**The problem:** Reproduce the lines below verbatim. Pictures are to be omitted.

**Dataset extract:**
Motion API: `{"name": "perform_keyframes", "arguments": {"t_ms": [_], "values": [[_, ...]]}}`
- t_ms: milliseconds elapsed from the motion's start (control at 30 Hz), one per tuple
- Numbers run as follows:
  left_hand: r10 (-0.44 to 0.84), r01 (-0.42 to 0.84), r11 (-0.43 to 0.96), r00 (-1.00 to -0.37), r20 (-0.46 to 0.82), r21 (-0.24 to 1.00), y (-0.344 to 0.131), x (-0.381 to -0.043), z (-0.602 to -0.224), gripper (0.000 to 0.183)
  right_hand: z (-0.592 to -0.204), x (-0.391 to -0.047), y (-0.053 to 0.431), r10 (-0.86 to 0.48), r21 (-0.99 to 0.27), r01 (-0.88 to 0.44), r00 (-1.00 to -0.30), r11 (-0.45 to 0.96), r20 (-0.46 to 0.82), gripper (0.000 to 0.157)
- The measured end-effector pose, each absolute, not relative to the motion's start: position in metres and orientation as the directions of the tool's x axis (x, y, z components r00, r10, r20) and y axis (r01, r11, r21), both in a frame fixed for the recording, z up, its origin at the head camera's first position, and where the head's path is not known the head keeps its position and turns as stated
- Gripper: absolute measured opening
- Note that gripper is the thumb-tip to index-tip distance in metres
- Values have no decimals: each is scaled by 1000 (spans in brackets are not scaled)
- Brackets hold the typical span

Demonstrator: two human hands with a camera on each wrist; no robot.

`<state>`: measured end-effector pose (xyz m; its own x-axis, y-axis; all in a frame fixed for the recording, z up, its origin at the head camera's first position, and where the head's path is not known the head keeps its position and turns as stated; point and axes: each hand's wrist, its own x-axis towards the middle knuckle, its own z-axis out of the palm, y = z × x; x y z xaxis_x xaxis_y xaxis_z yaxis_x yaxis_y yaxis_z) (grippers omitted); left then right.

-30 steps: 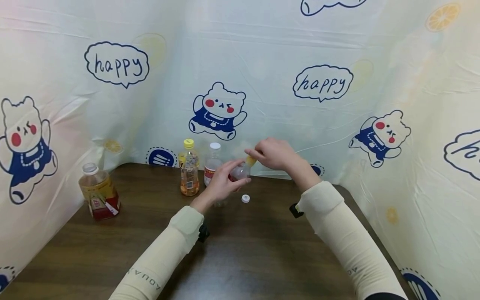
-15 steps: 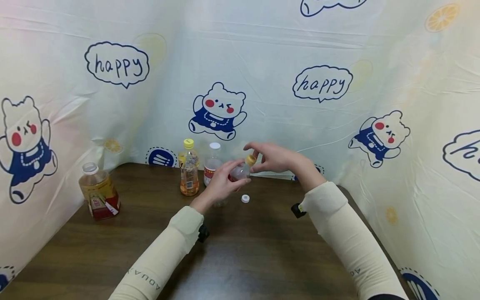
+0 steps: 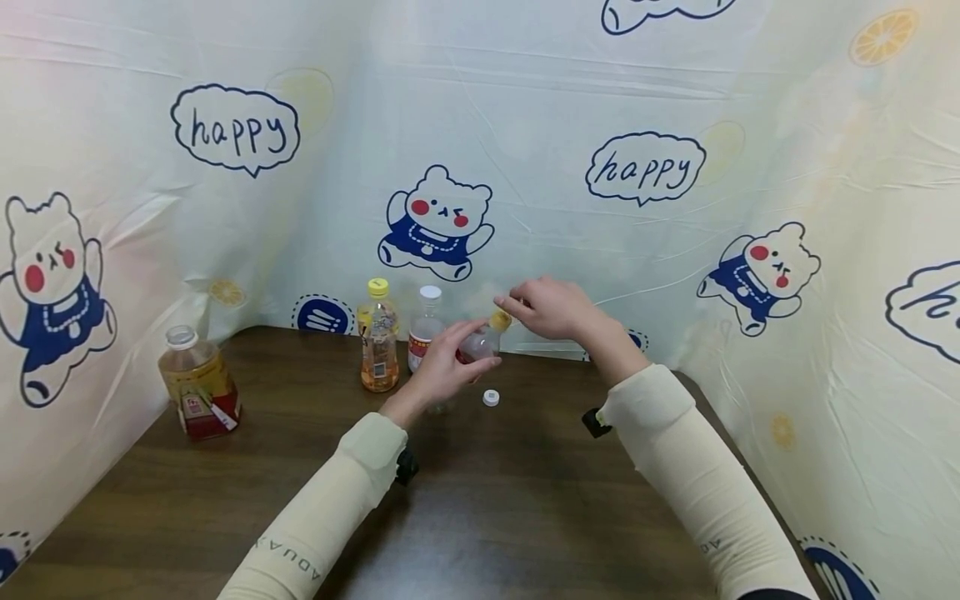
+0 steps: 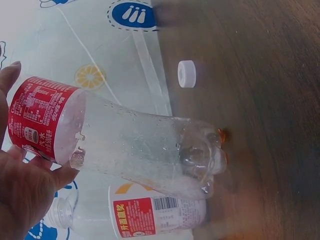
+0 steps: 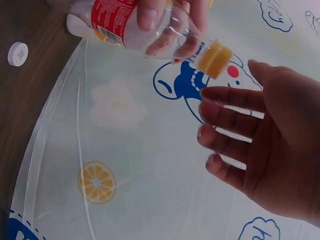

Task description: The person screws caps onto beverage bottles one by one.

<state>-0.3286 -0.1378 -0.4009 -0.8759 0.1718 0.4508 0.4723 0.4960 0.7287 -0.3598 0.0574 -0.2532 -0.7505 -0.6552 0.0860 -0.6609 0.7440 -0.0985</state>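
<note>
My left hand [image 3: 447,360] grips a clear plastic bottle [image 4: 135,140] with a red label, holding it tilted above the table. Inside, only droplets show. An orange-yellow cap [image 5: 215,60] sits on the bottle's mouth. Beside that cap is my right hand [image 5: 280,135]; in the right wrist view its fingers are extended and hold nothing, with a small gap to the cap. On the table below lies a loose white cap [image 3: 491,398]. Behind the left hand stand a white-capped bottle [image 3: 429,317], partly hidden, and a yellow-capped bottle [image 3: 379,342] with some orange liquid.
At the left of the dark wooden table [image 3: 480,517] stands a wide, uncapped bottle [image 3: 197,387] with a yellow and red label. A printed curtain [image 3: 540,100] encloses the table's back and sides.
My right hand moves off the orange-yellow cap, its fingers spreading to the right, then comes back up close to it. The left hand and its bottle stay in place.
</note>
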Motion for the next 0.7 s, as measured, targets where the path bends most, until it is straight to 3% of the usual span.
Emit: {"name": "perform_keyframes", "arguments": {"t_ms": [67,200,300,433,600,700], "values": [[173,471,498,-877,448,729,-138,-329,-401,61,-252,-360,58,-689,-139,-690,-722,711,63,41],[184,470,498,-879,441,729,-139,-329,-401,63,-252,-361,59,-757,-246,-731,-653,636,-16,49],[183,465,497,-882,435,733,-138,-330,-401,63,-254,-363,57,-781,-297,-739,-623,604,-38,40],[183,466,497,-881,437,732,-138,-330,-401,62,-258,-364,54,-749,-250,-724,-662,643,-9,29],[187,465,501,-882,433,730,-138,-331,-401,63,-259,-363,53,-660,-80,-662,-750,745,50,45],[175,449,499,-890,421,742,-139,-331,-401,63,-258,-363,55,-648,-65,-652,-758,755,79,45]]}}
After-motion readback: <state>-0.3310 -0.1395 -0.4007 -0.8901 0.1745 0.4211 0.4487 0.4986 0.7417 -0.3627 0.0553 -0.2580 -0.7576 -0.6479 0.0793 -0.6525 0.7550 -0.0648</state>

**Your response:**
Motion API: `{"name": "perform_keyframes", "arguments": {"t_ms": [_], "values": [[_, ...]]}}`
- t_ms: milliseconds elapsed from the motion's start (control at 30 Hz), one per tuple
- Numbers run as follows:
  left_hand: r10 (-0.44 to 0.84), r01 (-0.42 to 0.84), r11 (-0.43 to 0.96), r00 (-1.00 to -0.37), r20 (-0.46 to 0.82), r21 (-0.24 to 1.00), y (-0.344 to 0.131), x (-0.381 to -0.043), z (-0.602 to -0.224), gripper (0.000 to 0.183)
  right_hand: z (-0.592 to -0.204), x (-0.391 to -0.047), y (-0.053 to 0.431), r10 (-0.86 to 0.48), r21 (-0.99 to 0.27), r01 (-0.88 to 0.44), r00 (-1.00 to -0.30), r11 (-0.45 to 0.96), r20 (-0.46 to 0.82), gripper (0.000 to 0.157)
- The measured end-effector pose, each absolute, not relative to the motion's start: position in metres and orientation as the directions of the tool's x axis (x, y, z components r00, r10, r20) and y axis (r01, r11, r21), both in a frame fixed for the recording, z up, its origin at the head camera's first position, and where the head's path is not known the head keeps its position and turns as stated
- Gripper: absolute measured opening
- Note that gripper is the thumb-tip to index-tip distance in metres
- Values have no decimals: each is scaled by 1000 (spans in brackets are not scaled)
- Brackets hold the typical span

Demonstrator: two human hands with a camera on each wrist; no robot.

`<state>`: measured end-effector pose (xyz m; its own x-axis, y-axis; all in a frame fixed for the recording, z up, its origin at the head camera's first position, and where the head's path is not known the head keeps its position and turns as stated; point and axes: each hand's wrist, its own x-axis towards the middle knuckle, its own z-axis out of the palm, y = z × x; x y z xaxis_x xaxis_y xaxis_z yaxis_x yaxis_y yaxis_z) (grippers omitted); left then right.

-30 steps: 
-15 steps: 
+0 steps: 
+0 steps: 
+0 steps: 

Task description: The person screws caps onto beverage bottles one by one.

<state>-0.3286 -0.1378 -0.4009 -0.8759 0.1718 0.4508 0.4723 0.4960 0.7287 -0.3598 0.0574 -0.2532 -0.7505 -0.6552 0.0860 -0.6609 0.7440 -0.0985</state>
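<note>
My left hand [image 3: 447,360] grips a clear plastic bottle [image 4: 135,140] with a red label, holding it tilted above the table. Inside, only droplets show. An orange-yellow cap [image 5: 215,60] sits on the bottle's mouth. Beside that cap is my right hand [image 5: 280,135]; in the right wrist view its fingers are extended and hold nothing, with a small gap to the cap. On the table below lies a loose white cap [image 3: 491,398]. Behind the left hand stand a white-capped bottle [image 3: 429,317], partly hidden, and a yellow-capped bottle [image 3: 379,342] with some orange liquid.
At the left of the dark wooden table [image 3: 480,517] stands a wide, uncapped bottle [image 3: 197,387] with a yellow and red label. A printed curtain [image 3: 540,100] encloses the table's back and sides.
My right hand moves off the orange-yellow cap, its fingers spreading to the right, then comes back up close to it. The left hand and its bottle stay in place.
</note>
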Motion for the next 0.7 s, as measured, targets where the path bends most, until it is straight to 3% of the usual span.
Emit: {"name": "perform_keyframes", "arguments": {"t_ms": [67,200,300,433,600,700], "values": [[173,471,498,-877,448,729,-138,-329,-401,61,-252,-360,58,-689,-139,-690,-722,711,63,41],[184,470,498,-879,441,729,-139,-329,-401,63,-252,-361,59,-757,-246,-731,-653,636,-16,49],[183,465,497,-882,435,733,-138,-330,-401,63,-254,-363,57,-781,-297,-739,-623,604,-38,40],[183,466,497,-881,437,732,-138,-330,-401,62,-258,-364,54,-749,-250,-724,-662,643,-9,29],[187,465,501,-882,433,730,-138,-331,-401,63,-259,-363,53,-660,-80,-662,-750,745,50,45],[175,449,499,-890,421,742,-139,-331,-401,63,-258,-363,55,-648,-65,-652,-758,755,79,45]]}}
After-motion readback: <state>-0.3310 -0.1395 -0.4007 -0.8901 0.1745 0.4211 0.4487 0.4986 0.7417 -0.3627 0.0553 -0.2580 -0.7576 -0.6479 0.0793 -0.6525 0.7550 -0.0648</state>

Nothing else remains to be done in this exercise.